Para se colocar como capaz de criar suas internas, o asilo riberião-pretano chegou a aplicar um programa que contemplava dos cuidados à educação escolar das meninas que recebia. Em 1925, o relatório da administração informava sobre o que se oferecia à internas:
A essas menores, dá o Asylo:
a) abrigo e alimentação;
b) vestuário;
c) educação doméstica;
d) instrução primária e profissional;
e) assistencia médica e:
f) assistencia dentária em gabinete próprio. (ASILO, 1925, p. 2)
O Asilo mantinha creche, escola primária, escola de datilografia e escola profissional em suas instalações para suas internas a fim de cumprir esse programa. Assim os mantenedores do Asilo tinham certo que esse percurso era adequado ao que se esperava de toda interna quando da época de sua saída: cuidar de si e formar família. Como qualquer congênere de seu tempo, o asilo ribeirão-pretano centrava no trabalho as aulas que oferecia, as oficinas, os afazeres da casa e os valores que escolhia ensinar. O trabalho era o mote da pedagogia dos estabelecimentos que praticavam a assistência institucional. Fossem liceus, orfanatos, asilos ou assemelhados onde as crianças não eram apenas abrigadas, mas permaneciam por alguns anos, a rotina se organizava priorizando trabalhar, quando a exigência era cuidar da casa, e aprender a trabalhar fazendo, no caso das oficinas. Nesse sentido, o Asilo Anália Franco se modelou conforme a cultura da assistência à infância em ambientes institucionais vigente em sua época. A simultaneidade com que essa cultura era praticada desde que os primeiros seminários se estabeleceram pela capital e por cidades do interior (como aquelas do Quadro 4) continuou a constar nas gerações seguintes de estabelecimentos (entre os quais os do Quadro 5) e alcançou o ano em que foi criado o asilo de Ribeirão Preto. Pesa para tanto a ligação com o legado da patronesse do asilo, Anália Franco, líder e fundadora da Associação Feminina Beneficente e Instrutiva, a AFBI.

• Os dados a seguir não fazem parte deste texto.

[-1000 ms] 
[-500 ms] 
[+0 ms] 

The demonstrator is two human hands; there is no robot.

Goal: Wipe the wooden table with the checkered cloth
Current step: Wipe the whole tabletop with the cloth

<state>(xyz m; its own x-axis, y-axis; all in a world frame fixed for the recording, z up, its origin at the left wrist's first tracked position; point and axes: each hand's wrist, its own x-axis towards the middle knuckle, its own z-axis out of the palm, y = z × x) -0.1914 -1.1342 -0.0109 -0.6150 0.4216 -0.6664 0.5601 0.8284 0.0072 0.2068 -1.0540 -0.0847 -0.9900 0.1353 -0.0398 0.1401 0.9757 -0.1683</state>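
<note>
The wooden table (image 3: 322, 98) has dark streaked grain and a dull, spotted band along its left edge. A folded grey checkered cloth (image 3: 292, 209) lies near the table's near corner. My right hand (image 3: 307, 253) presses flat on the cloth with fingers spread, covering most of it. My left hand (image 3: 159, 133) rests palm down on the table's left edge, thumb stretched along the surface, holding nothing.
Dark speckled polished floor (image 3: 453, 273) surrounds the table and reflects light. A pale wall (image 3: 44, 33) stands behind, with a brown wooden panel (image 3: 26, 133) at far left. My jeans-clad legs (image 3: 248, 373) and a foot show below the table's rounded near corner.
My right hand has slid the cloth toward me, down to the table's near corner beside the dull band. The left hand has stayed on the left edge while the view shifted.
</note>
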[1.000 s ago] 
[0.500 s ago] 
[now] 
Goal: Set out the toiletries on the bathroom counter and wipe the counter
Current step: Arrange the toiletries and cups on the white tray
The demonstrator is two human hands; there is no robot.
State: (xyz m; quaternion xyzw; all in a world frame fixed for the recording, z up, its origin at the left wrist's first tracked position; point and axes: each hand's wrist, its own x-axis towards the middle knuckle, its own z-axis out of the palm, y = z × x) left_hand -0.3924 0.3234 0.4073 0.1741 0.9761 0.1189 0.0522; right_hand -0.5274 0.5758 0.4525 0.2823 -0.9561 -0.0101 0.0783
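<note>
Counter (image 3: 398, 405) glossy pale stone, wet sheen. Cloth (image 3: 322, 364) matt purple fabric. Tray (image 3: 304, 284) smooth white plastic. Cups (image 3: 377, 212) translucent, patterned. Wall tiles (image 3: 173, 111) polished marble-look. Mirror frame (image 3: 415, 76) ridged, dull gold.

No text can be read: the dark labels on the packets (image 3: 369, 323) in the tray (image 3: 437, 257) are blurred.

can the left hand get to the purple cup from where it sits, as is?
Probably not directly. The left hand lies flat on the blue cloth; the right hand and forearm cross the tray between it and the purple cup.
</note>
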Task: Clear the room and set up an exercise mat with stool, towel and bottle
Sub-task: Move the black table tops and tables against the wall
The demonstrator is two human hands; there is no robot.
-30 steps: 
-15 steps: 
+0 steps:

O princípio guia do asilo ribeirão-pretano de assentar a educação das educandas sobre o trabalho e sobre a sua escolarização condiz com o que Anália Franco prescrevia - e praticava - nas escolas ligadas à AFBI. Interessava que as egressas, antes internas, deixassem a instituição tendo meios de se prover, mas não apenas isso, como também escolarizadas e instruídas. Isso valia para Anália Franco e também para o asilo ribeirão-pretano. E valia, como de fato valeu, também para outros congêneres que antes haviam dado abrigo a meninas desvalidas, a exemplo do Seminário da Glória, na capital paulista.
Os outros exemplares da assistência institucional em Ribeirão Preto e que se igualam aos usuais modelos do reformatório e do instituto de puericultura (ou médico-higiênico) são o Patronato Agrículo “Diogo Feijó” e o Instituto de Proteção e Assistência à Infância. O primeiro chegou à cidade por obra do Ministério da Agricultura, que em 1918 criara o patronato nos moldes de um reformatório, com acentuada ênfase no trabalho agrícola como capaz de reformar menores. Já o instituto ribeirão-pretano era cópia fiel do original Instituto de Proteção e Assistência à Infância, o primeiro sediado no Rio de Janeiro, concebido e concretizado pelo médico Moncorvo Filho.